Task brief
List each line of the data that holds the word "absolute".

Record extracts
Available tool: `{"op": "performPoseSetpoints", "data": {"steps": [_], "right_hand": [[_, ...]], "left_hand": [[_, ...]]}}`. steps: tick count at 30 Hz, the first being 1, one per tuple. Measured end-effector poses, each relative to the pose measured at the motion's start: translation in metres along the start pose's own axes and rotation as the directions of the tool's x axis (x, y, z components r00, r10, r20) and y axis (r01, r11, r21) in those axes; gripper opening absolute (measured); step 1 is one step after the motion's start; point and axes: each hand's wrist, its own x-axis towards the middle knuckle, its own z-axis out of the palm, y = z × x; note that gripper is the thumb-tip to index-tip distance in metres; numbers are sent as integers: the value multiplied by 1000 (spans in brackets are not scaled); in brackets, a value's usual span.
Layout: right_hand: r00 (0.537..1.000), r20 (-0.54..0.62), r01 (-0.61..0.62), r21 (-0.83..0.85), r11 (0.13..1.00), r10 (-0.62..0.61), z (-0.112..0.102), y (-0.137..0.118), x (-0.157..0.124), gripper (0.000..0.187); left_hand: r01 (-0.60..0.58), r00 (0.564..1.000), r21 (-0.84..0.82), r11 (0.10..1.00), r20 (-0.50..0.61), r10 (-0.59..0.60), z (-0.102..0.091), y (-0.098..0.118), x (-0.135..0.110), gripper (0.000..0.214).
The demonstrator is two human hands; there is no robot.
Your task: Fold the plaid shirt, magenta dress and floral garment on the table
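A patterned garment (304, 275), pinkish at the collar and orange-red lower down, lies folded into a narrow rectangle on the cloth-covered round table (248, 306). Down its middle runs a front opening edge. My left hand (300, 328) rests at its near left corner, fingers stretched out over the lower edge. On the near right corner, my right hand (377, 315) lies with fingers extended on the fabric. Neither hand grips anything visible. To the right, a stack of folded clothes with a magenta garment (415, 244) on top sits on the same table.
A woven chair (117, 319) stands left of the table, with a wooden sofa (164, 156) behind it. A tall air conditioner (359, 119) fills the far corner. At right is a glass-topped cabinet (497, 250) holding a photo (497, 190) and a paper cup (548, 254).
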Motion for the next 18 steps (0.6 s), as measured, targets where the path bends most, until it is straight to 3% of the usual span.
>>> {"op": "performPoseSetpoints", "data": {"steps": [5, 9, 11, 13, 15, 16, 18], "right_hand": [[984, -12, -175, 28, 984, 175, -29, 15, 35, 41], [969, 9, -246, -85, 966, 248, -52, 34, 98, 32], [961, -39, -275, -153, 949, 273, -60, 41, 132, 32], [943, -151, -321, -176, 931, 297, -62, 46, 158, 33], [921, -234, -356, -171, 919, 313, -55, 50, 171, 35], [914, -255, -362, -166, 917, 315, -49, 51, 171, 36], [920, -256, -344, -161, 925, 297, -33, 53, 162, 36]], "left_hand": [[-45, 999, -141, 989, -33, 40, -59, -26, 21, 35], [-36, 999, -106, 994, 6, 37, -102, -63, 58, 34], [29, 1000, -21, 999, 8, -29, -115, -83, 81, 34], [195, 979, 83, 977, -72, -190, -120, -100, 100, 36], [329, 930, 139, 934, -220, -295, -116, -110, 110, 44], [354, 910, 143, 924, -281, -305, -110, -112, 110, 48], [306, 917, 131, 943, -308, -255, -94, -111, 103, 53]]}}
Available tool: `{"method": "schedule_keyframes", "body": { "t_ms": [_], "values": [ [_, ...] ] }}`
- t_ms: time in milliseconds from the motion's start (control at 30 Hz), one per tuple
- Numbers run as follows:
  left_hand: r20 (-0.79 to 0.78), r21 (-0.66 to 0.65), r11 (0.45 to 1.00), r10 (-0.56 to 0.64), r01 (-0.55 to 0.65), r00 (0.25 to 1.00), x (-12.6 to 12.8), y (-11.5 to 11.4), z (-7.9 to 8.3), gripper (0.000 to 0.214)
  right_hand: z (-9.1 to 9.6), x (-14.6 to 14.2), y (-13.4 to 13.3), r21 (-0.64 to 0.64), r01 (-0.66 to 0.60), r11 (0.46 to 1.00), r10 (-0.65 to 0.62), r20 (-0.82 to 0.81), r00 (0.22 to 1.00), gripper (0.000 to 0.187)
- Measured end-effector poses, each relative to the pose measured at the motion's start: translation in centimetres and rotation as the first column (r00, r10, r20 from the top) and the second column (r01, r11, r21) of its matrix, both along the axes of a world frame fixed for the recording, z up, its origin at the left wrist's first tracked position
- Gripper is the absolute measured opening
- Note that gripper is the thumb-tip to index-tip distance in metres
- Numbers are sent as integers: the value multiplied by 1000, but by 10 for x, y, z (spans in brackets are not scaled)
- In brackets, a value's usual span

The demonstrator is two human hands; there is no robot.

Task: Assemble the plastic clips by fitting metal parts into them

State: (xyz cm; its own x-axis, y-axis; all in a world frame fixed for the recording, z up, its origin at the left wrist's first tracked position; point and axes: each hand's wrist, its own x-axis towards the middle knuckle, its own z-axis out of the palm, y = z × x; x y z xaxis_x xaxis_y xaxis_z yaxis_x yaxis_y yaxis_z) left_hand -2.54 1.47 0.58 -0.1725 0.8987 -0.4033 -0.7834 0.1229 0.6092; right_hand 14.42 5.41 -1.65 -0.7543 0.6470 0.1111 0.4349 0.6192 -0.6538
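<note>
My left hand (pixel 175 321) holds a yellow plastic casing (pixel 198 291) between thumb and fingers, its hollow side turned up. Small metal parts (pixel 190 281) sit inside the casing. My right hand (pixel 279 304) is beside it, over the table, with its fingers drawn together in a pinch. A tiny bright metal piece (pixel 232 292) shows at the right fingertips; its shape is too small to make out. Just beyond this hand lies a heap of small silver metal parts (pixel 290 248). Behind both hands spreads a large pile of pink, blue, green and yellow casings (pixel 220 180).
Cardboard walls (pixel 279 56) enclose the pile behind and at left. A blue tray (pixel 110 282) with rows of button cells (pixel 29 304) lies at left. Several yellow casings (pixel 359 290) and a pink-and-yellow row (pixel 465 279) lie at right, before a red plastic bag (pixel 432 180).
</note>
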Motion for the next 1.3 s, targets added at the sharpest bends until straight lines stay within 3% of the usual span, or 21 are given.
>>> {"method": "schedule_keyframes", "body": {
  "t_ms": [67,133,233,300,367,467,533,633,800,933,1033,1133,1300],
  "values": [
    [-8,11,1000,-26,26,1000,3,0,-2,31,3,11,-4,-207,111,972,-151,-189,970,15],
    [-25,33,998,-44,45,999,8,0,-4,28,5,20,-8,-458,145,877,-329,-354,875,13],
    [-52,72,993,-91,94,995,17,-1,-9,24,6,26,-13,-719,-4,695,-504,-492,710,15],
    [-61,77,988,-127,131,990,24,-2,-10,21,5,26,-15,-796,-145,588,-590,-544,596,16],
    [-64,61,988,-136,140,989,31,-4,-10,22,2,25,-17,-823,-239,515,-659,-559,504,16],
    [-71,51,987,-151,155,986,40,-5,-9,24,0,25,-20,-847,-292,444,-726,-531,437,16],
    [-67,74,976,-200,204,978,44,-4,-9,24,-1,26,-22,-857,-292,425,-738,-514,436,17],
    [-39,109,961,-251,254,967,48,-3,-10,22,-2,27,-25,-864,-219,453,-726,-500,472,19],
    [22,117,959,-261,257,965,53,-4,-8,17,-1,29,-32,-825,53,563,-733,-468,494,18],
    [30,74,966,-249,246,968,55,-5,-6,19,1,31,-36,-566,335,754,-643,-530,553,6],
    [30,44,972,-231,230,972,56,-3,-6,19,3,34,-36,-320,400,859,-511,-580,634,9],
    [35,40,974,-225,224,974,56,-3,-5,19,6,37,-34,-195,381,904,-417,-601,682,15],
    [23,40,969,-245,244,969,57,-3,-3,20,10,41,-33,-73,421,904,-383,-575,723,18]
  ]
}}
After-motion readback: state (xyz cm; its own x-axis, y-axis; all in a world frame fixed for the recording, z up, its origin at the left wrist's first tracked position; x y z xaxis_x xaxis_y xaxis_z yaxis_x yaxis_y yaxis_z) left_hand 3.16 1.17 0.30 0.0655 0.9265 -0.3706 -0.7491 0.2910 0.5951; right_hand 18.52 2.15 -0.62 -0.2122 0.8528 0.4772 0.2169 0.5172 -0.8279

Answer to this task
Available tool: `{"op": "performPoseSetpoints", "data": {"steps": [_], "right_hand": [[_, ...]], "left_hand": [[_, ...]]}}`. steps: tick count at 30 Hz, the first being 1, one per tuple. Measured end-effector poses, each relative to the pose measured at the motion's start: translation in metres along the start pose's own axes and rotation as the directions of the tool's x axis (x, y, z components r00, r10, r20) and y axis (r01, r11, r21) in those axes; gripper opening absolute (measured); step 1 is one step after the motion's start; point and axes: each hand's wrist, its own x-axis towards the middle knuckle, its own z-axis out of the palm, y = z × x; note that gripper is the thumb-tip to index-tip distance in metres; numbers are sent as integers: the value multiplied by 1000 (spans in brackets are not scaled); in brackets, a value's usual span.
- Gripper is the absolute measured opening

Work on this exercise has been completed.